MILANO. – L’auto condivisa piace sempre di più agli italiani: gli iscritti alle società di car sharing nel 2016 per la prima volta hanno superato il milione di persone, per la precisione 1.080.000 tesserati pari a un +70% sul 2015, mentre le 6.000 vetture proposte dai vari operatori sono state noleggiate per complessive 6,27 milioni di volte. I dati, che evidenziano il successo di questa formula, sono stati diffusi oggi da ANIASA (l’Associazione Nazionale Industria dell’Autonoleggio e Servizi Automobilistici di Confindustria) nel corso dell’assemblea pubblica tenutasi a Milano.

In particolare, Milano e Roma si confermano le citta italiane leader nello Stivale, con un peso dell’80% sul business complessivo del car sharing. Torino e Firenze invece rivelano una crescita importante di questo servizio, che nel 2016 ha visto crescere a livello nazionale sia le dimensioni delle flotte sia i numeri di noleggi del 33%.

Interessante è il profilo dell’utente medio di car sharing che emerge da una ricerca effettuata dalla stessa ANIASA, in collaborazione con la società di consulenza strategica Bain & Company. Secondo i dati, emersi da interviste effettuate tramite Internet su un campione di 2.000 persone, il profilo tipo di chi guida veicoli condivisi è quello di un uomo, 38 anni di età, pendolare, vive in zone centrali (46%) o semi-centrali (27%) della città nella quale utilizza il servizio. Prende di media l’auto una volta la settimana (solo nel 6%-7% dei casi con maggiore frequenza), e la utilizza per motivi legati all’attività lavorativa.

Il pericolo di rimanere senz’auto per indisponibilità dei mezzi viene parzialmente aggirato con l’associazione a più operatori, in media 2,8. Dal rapporto risulta come in base alle necessità degli utenti varino giorni e orari di maggior richiesta dei mezzi: ”lavorativo, dal lunedì al venerdì, con un picco di utilizzo tra le ore 9 e le 12, e personale, in particolare nel weekend, con un picco pomeridiano tra le 16 e le 19”.

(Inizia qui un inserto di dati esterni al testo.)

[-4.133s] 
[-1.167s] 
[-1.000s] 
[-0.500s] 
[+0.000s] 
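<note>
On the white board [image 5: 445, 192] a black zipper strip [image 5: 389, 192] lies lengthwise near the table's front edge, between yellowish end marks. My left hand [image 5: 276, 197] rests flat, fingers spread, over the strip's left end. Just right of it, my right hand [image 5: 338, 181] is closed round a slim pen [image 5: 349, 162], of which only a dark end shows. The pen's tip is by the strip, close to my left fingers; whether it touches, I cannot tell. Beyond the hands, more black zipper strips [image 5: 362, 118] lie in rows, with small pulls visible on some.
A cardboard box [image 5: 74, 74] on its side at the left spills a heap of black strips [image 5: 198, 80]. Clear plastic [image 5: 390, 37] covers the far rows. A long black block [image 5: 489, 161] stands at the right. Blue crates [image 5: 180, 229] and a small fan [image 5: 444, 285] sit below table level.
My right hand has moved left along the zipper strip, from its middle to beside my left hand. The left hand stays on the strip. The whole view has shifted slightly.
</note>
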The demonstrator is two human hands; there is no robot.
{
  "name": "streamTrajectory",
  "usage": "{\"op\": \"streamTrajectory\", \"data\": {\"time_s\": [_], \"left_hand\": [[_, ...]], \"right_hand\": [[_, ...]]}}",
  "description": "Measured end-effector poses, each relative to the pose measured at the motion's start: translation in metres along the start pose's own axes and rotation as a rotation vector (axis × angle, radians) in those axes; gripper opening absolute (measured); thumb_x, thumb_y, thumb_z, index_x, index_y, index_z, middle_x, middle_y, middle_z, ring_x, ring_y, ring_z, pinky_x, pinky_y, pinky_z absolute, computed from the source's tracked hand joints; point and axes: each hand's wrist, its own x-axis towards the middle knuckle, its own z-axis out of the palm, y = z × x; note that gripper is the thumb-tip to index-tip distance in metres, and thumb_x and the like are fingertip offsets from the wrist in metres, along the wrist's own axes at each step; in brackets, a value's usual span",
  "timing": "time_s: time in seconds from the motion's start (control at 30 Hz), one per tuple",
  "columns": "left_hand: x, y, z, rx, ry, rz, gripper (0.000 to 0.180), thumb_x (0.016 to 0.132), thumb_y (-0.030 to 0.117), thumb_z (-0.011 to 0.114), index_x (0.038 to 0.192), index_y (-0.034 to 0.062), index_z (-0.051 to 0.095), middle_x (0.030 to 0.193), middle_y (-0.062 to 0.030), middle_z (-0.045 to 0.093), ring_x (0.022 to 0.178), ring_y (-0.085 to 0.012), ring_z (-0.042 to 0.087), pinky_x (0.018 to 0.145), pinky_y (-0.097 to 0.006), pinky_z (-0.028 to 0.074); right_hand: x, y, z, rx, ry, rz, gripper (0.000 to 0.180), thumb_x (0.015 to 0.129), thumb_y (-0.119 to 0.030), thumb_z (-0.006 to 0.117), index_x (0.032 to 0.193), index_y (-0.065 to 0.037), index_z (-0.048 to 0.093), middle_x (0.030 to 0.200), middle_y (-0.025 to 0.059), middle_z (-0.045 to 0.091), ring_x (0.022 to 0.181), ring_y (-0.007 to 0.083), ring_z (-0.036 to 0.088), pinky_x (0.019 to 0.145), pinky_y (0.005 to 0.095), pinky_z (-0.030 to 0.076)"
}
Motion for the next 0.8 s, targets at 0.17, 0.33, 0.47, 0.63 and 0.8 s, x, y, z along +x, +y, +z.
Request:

Altro dato interessante emerso dalla ricerca è come in base all’età dei soci di car sharing cambi notevolmente la propensione alla frequenza di utilizzo delle vetture condivise: gli intervistati di 44 anni hanno dichiarato di averne guidata una e per una sola volta oltre sei mesi fa, quelli di 41 sempre una ma entro i sei mesi dalla domanda, quelli di 39 anni ne fanno un uso di almeno una volta al mese, i trentottenni scendono a una volta la settimana mentre chi ha 36 anni sfrutta il car sharing con elevata frequenza, sia nei feriali sia nei festivi.